While it is certainly possible to do as you did, the standard practice is to put shared declarations into header files (.h), and definitions of functions and variables - implementation - into source files (.cpp).
As a convention, this helps make it clear where everything is, and makes a clear distinction between interface and implementation of your modules. It also means that you never have to check to see if a .cpp file is included in another, before adding something to it that could break if it was defined in several different units.
If it works for you then there is nothing wrong with it -- except that it will ruffle the feathers of people who think that there is only one way to do things.
Many of the answers given here address optimizations for large-scale software projects. These are good things to know about, but there is no point in optimizing a small project as if it were a large project -- that is what is known as "premature optimization". Depending on your development environment, there may be significant extra complexity involved in setting up a build configuration to support multiple source files per program.
If, over time, your project evolves and you find that the build process is taking too long, then you can refactor your code to use multiple source files for faster incremental builds.
Several of the answers discuss separating interface from implementation. However, this is not an inherent feature of include files, and it is quite common to #include "header" files that directly incorporate their implementation (even the C++ Standard Library does this to a significant degree).
The only thing truly "unconventional" about what you have done was naming your included files ".cpp" instead of ".h" or ".hpp".
When you compile and link a program the compiler first compiles the individual cpp files and then they link (connect) them. The headers will never get compiled, unless included in a cpp file first.
Typically headers are declarations and cpp are implementation files. In the headers you define an interface for a class or function but you leave out how you actually implement the details. This way you don't have to recompile every cpp file if you make a change in one.
I will suggest you to go through Large Scale C++ Software Design by John Lakos. In the college, we usually write small projects where we do not come across such problems. The book highlights the importance of separating interfaces and the implementations.
Header files usually have interfaces which are supposed not to be changed so frequently.
Similarly a look into patterns like Virtual Constructor idiom will help you grasp the concept further.
I am still learning like you :)
It's like writing a book, you want to print out finished chapters only once
Say you are writing a book. If you put the chapters in separate files then you only need to print out a chapter if you have changed it. Working on one chapter doesn't change any of the others.
But including the cpp files is, from the compiler's point of view, like editing all of the chapters of the book in one file. Then if you change it you have to print all the pages of the entire book in order to get your revised chapter printed. There is no "print selected pages" option in object code generation.
Back to software: I have Linux and Ruby src lying around. A rough measure of lines of code...
Linux Ruby
100,000 100,000 core functionality (just kernel/*, ruby top level dir)
10,000,000 200,000 everything
Any one of those four categories has a lot of code, hence the need for modularity. This kind of code base is surprisingly typical of real-world systems.
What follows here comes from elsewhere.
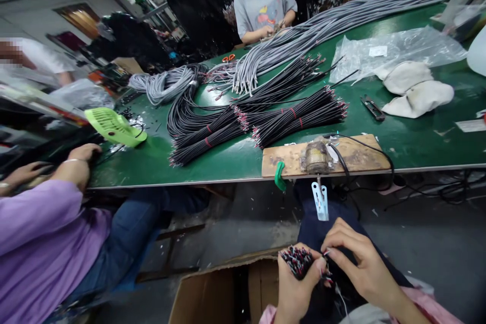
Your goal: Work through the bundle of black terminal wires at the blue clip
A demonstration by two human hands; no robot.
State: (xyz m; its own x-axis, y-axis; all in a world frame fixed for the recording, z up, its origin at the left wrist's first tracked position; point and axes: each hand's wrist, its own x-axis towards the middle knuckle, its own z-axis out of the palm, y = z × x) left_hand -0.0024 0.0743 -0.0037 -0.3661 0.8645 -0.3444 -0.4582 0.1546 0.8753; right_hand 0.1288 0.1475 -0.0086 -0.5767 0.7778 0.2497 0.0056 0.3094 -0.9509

There are times when non conventional programming techniques are actually quite useful and solve otherwise difficult (if not impossible problems).
If C source is generated by third party applications such as lexx and yacc they can obviously be compiled and linked separately and this is the usual approach.
However there are times when these sources can cause linkage problems with other unrelated sources. You have some options if this occurs. Rewrite the conflicting components to accommodate the lexx and yacc sources. Modify the lexx & yacc componets to accommodate your sources. '#Include' the lexx and yacc sources where they are required.
Re-writing the the components is fine if the changes are small and the components are understood to begin with (i.e: you not porting someone else's code).
Modifying the lexx and yacc source is fine as long as the build process doesn't keep regenerating the source from the lexx and yacc scripts.
You can always revert to one of the other two methods if you feel it is required.
Adding a single #include and modifying the makefile to remove the build of the lexx/yacc components to overcome all your problems is attractive fast and provides you the opportunity to prove the code works at all without spending time rewriting code and questing whether the code would have ever worked in the first place when it isn't working now.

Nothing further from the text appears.